AWS Cloud Experienced Questions & Answers

Mayank C Koli
6 min readJan 20, 2022

Sharing some questions and answers which are mostly asked in interview and might help candidates who are appearing for the same position.

Q: How can you make your application scalable for a big traffic day?
A: Put the VM in the ASG and use the LB. or As per new guidance and best practice, we should pre-warm up the LBs and Changed to Scheduled Scaling of ASG. So that when traffic grows, our application is ready to response in less time. We should have light weight AMIs so that EC2 can be launched and we should use the RDS proxy which help to make connectivity with DB by sharing the connections pool with Client requests. And one more service we can use that is Run IEM (Infrastructure Event Management) to ensure it can handle high traffic before the big traffic day so that It launches more EC2s and DBs as well.

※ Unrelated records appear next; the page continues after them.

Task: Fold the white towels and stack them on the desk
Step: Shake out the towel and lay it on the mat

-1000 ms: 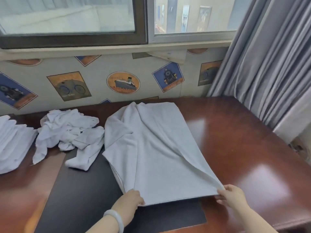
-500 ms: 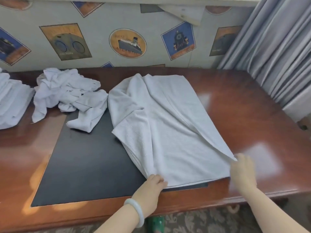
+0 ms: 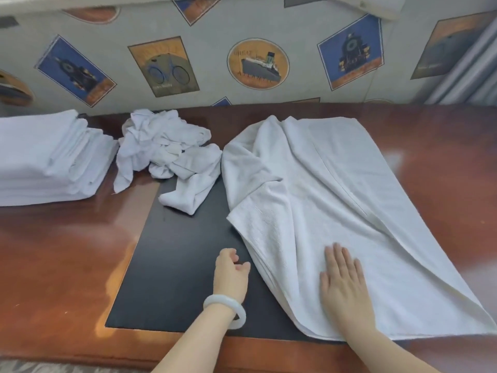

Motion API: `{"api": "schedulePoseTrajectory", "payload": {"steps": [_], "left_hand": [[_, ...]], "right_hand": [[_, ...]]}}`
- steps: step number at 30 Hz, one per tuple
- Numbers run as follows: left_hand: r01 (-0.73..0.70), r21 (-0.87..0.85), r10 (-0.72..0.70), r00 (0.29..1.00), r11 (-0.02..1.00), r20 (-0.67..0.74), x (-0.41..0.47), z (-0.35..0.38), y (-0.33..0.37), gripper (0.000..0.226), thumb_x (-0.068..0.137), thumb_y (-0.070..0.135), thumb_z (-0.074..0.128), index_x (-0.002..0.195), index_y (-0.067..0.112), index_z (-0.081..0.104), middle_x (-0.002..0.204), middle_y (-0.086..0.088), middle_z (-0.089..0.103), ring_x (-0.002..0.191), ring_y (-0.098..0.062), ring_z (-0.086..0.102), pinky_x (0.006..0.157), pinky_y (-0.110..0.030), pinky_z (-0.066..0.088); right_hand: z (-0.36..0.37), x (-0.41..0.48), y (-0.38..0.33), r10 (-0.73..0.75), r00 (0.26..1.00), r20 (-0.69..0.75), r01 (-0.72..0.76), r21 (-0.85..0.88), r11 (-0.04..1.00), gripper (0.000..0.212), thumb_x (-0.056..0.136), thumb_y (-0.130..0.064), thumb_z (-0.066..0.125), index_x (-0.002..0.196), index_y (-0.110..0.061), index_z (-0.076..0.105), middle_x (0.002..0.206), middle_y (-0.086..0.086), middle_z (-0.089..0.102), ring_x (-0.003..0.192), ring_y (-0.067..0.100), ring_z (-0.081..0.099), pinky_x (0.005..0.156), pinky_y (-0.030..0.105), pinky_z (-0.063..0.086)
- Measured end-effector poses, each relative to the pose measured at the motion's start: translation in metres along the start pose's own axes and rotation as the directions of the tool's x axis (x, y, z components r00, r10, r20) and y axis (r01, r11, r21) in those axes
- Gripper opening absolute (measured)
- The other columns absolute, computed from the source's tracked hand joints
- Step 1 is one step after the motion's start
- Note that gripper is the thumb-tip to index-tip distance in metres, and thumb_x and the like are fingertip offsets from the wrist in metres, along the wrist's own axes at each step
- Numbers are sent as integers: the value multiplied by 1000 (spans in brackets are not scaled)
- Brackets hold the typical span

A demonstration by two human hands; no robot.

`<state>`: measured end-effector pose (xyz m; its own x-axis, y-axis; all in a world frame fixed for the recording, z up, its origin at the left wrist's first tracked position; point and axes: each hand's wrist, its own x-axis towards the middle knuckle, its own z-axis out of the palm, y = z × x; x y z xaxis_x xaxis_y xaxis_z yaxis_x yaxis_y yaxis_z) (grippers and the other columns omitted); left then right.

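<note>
We pressed our right hand flat, fingers straight, on the near end of the half-folded towel, which was spread across the desk and its black mat. Our left hand was loosely curled beside the towel's edge, holding nothing. Folded towels sat stacked at far left.

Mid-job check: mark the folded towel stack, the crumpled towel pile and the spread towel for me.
folded towel stack [image 3: 40,154], head view, top towel's flat face.
crumpled towel pile [image 3: 161,142], head view, middle of the heap.
spread towel [image 3: 309,211], head view, its flat middle.
</note>
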<state>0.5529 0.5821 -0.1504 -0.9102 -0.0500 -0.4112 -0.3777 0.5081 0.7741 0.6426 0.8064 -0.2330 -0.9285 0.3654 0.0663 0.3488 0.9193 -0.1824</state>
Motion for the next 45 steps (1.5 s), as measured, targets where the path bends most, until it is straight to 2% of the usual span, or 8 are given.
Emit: {"api": "schedulePoseTrajectory", "payload": {"steps": [9,13,18,23,30,34,40,45], "left_hand": [[75,-235,-77,997,969,-2,85,-8,47,54,96,27,61,145,22,38,123,0,56,111,-25,60,103,-40,46],[108,-351,-111,994,930,12,88,-1,39,26,99,14,56,124,10,58,113,-5,62,90,-18,63,73,-23,53],[60,-227,-83,992,972,-92,78,-1,17,6,96,22,59,96,16,62,117,-7,62,89,-16,63,79,-27,49],[99,-605,-199,975,790,-101,36,-54,-10,13,102,11,45,108,2,52,116,-14,64,104,-26,66,89,-45,57],[111,-782,-183,983,613,-4,-28,-81,-64,31,95,-5,50,124,5,51,117,-12,69,110,-25,67,95,-45,52],[38,-527,-126,983,849,-132,-17,-80,-66,42,85,-3,66,118,23,60,106,4,72,100,-9,69,95,-36,54],[-158,-170,99,945,973,-311,-18,-118,-44,35,94,7,57,113,35,66,83,0,68,74,-15,66,67,-27,54],[136,72,-98,916,988,-388,-57,-132,-109,40,91,0,43,106,30,65,89,-4,54,76,-25,53,63,-37,45]], "right_hand": [[-1,2,-3,13,1000,24,-13,-14,1000,61,96,-32,24,152,-12,32,160,3,27,148,16,20,121,38,4],[-5,1,-4,12,999,34,-11,-29,1000,62,95,-34,27,153,-12,30,160,4,24,149,17,18,121,39,3],[-6,0,-5,1,998,55,2,-66,998,68,95,-43,25,155,-12,26,162,5,19,151,17,12,122,39,-1],[-10,0,-7,16,997,71,-13,-41,999,70,94,-47,18,156,-14,19,164,2,10,151,14,1,122,36,-7],[-13,0,-7,17,993,116,-12,-45,999,73,93,-49,7,158,-16,9,165,1,2,151,14,-6,122,37,-9],[-15,1,-10,29,989,148,-22,-49,999,71,94,-48,5,158,-16,4,165,2,-2,151,15,-8,122,39,-9],[-19,1,-11,32,988,149,-27,-34,999,64,100,-41,19,158,-16,7,165,2,-1,152,17,-5,122,38,-8],[-15,0,-11,32,993,112,-29,-34,999,71,93,-45,17,155,-13,20,163,9,15,151,24,10,123,41,1]]}}
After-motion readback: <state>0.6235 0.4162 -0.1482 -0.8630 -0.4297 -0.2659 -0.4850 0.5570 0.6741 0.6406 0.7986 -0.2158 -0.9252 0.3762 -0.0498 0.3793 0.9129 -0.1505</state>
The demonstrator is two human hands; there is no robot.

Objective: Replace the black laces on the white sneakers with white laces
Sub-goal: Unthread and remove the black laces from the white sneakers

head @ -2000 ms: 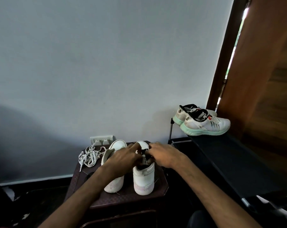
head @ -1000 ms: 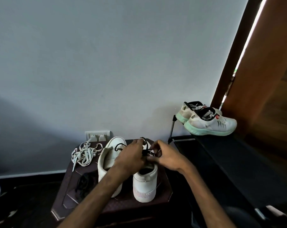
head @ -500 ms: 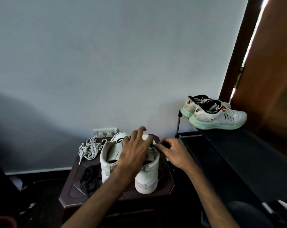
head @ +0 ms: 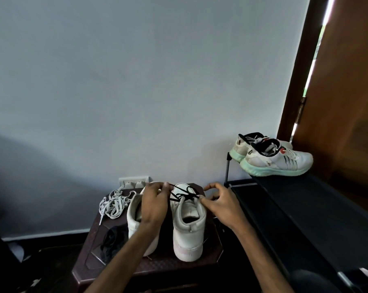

If we are going with K8 or microservices then we should know the scaling mechanism, connection currency and AWS api-gateway, Images smellers.

Q: How do you achieve DR for your cloud application?
A: I will replicate everything to other region but good answer would be .. there are different options to choose from depending RTO(Recovery Time Objective) and RPO (Recovery Point Objective)

Recovery Time Objective (RTO) is defined by the organization. RTO is the maximum acceptable delay between the interruption of service and restoration of service. This determines what is considered an acceptable time window when service is unavailable.
Recovery Point Objective (RPO) is defined by the organization. RPO is the maximum acceptable amount of time since the last data recovery point. This determines what is considered an acceptable loss of data between the last recovery point and the interruption of service.

Four ways we can have DR:
1. Backup & Restore: RTO/RPO hours — Lower priority use cases
2. Pilot Light: RTO/RPO 10 mins — Core services, start and scale resources after event
3. Warm Standby: RTO/RPO minutes — Business Critical services, Scale resource after event
4. Multi-site Active/active — Zero downtime, Near Zero downtime, Mission Critical services

Q: How do you secure your application on the cloud?
A: Average answer would be, use KMS, IAM and firewall for security.
— Explain them what they do rather than just saying service names.
— Take one app such as 3 tier app with EC2, or microservices running on kubernetes or serverless and explain in details.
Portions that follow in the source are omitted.